[Required action]: The answer is to be an exact copy of the lines below running from the line with "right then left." down to the line with "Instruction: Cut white", both ends included, and nothing more.

Top of Provided data

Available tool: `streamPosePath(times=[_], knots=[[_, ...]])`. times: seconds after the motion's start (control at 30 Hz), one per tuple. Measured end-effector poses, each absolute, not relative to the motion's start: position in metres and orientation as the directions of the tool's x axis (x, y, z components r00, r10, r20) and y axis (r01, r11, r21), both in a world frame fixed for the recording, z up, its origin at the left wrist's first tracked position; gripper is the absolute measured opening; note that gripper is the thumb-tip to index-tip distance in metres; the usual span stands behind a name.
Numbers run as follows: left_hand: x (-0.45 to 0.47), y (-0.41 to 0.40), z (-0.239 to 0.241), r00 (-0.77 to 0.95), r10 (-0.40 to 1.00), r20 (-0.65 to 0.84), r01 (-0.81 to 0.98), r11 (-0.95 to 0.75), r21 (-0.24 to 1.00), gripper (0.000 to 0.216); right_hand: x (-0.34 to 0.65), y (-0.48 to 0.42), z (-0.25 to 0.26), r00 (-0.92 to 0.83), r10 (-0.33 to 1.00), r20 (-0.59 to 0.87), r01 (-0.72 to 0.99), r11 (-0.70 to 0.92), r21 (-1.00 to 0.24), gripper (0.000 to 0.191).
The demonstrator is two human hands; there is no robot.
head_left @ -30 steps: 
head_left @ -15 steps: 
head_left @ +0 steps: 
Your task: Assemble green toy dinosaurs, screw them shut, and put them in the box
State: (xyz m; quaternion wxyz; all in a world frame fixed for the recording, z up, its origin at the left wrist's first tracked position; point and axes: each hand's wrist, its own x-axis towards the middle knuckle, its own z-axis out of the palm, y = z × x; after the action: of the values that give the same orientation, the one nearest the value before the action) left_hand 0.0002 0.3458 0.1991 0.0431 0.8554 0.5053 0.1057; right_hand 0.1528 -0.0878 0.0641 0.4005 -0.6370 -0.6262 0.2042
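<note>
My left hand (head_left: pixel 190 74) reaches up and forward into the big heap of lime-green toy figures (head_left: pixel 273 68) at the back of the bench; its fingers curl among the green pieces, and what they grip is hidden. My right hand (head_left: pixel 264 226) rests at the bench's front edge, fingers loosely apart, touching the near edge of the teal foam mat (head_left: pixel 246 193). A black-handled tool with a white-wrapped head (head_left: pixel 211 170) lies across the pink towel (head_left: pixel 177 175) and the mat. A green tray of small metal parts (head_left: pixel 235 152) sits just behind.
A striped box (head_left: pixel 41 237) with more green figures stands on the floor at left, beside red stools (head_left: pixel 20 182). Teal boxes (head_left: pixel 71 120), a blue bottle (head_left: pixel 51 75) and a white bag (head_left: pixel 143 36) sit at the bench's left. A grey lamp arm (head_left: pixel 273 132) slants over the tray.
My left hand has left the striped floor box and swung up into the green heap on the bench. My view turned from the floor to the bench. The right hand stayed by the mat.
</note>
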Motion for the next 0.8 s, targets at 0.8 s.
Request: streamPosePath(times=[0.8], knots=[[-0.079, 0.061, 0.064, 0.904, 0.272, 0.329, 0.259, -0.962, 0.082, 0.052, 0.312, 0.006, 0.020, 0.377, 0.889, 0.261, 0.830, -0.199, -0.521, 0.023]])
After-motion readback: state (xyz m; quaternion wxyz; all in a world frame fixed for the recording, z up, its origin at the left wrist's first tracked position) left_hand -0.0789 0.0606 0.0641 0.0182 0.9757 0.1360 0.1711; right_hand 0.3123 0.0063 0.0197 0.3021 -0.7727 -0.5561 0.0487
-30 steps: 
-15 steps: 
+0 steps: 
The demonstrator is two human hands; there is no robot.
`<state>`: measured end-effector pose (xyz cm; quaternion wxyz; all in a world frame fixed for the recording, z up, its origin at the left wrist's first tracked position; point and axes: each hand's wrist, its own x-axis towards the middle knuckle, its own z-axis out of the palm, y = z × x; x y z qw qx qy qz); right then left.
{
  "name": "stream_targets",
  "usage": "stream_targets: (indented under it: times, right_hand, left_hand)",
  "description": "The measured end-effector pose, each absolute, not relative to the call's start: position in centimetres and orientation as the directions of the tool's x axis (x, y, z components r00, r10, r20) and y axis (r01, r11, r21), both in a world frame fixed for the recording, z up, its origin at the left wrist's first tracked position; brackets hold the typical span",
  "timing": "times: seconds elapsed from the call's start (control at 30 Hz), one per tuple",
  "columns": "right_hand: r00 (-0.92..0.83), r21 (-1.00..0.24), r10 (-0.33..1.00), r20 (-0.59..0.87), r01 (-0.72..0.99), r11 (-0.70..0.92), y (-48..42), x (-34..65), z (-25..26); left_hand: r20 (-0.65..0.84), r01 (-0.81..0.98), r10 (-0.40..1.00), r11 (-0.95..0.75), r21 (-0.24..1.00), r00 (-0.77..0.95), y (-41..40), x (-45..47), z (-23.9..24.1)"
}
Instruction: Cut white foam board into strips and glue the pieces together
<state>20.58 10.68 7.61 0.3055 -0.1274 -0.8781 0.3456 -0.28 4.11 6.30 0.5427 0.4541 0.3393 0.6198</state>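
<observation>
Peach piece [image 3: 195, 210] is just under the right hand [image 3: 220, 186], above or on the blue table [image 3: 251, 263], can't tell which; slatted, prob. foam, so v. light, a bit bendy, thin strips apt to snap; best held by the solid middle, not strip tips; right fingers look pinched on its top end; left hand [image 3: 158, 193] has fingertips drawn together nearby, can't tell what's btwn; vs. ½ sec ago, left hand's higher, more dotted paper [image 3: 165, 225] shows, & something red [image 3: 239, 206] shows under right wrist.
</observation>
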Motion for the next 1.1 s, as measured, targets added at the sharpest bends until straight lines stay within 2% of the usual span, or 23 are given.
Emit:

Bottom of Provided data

[Answer to this task]:
`<state>`: measured end-effector pose (xyz cm; quaternion wxyz; all in a world frame fixed for the recording, z up, its origin at the left wrist's first tracked position; point and axes: each hand's wrist, its own x-axis towards the middle knuckle, its own z-axis out of the palm, y = z × x; x y z qw qx qy qz); right then left.
{
  "name": "stream_targets",
  "usage": "stream_targets: (indented under it: times, right_hand, left_hand)",
  "description": "The measured end-effector pose, each absolute, not relative to the call's start: position in centimetres and orientation as the directions of the tool's x axis (x, y, z components r00, r10, r20) and y axis (r01, r11, r21), both in a world frame fixed for the recording, z up, its origin at the left wrist's first tracked position; brackets hold the typical span",
  "timing": "times: seconds elapsed from the call's start (control at 30 Hz), one per tuple",
  "columns": "right_hand: r00 (-0.92..0.83), r21 (-1.00..0.24), r10 (-0.33..1.00), r20 (-0.59..0.87), r01 (-0.72..0.99), r11 (-0.70..0.92), y (-48..42), x (-34..65), z (-25..26); left_hand: r20 (-0.65..0.84), r01 (-0.81..0.98), r10 (-0.40..1.00), r11 (-0.95..0.75), r21 (-0.24..1.00), r00 (-0.77..0.95), y (-41..40), x (-45..47), z (-23.9..24.1)"
}
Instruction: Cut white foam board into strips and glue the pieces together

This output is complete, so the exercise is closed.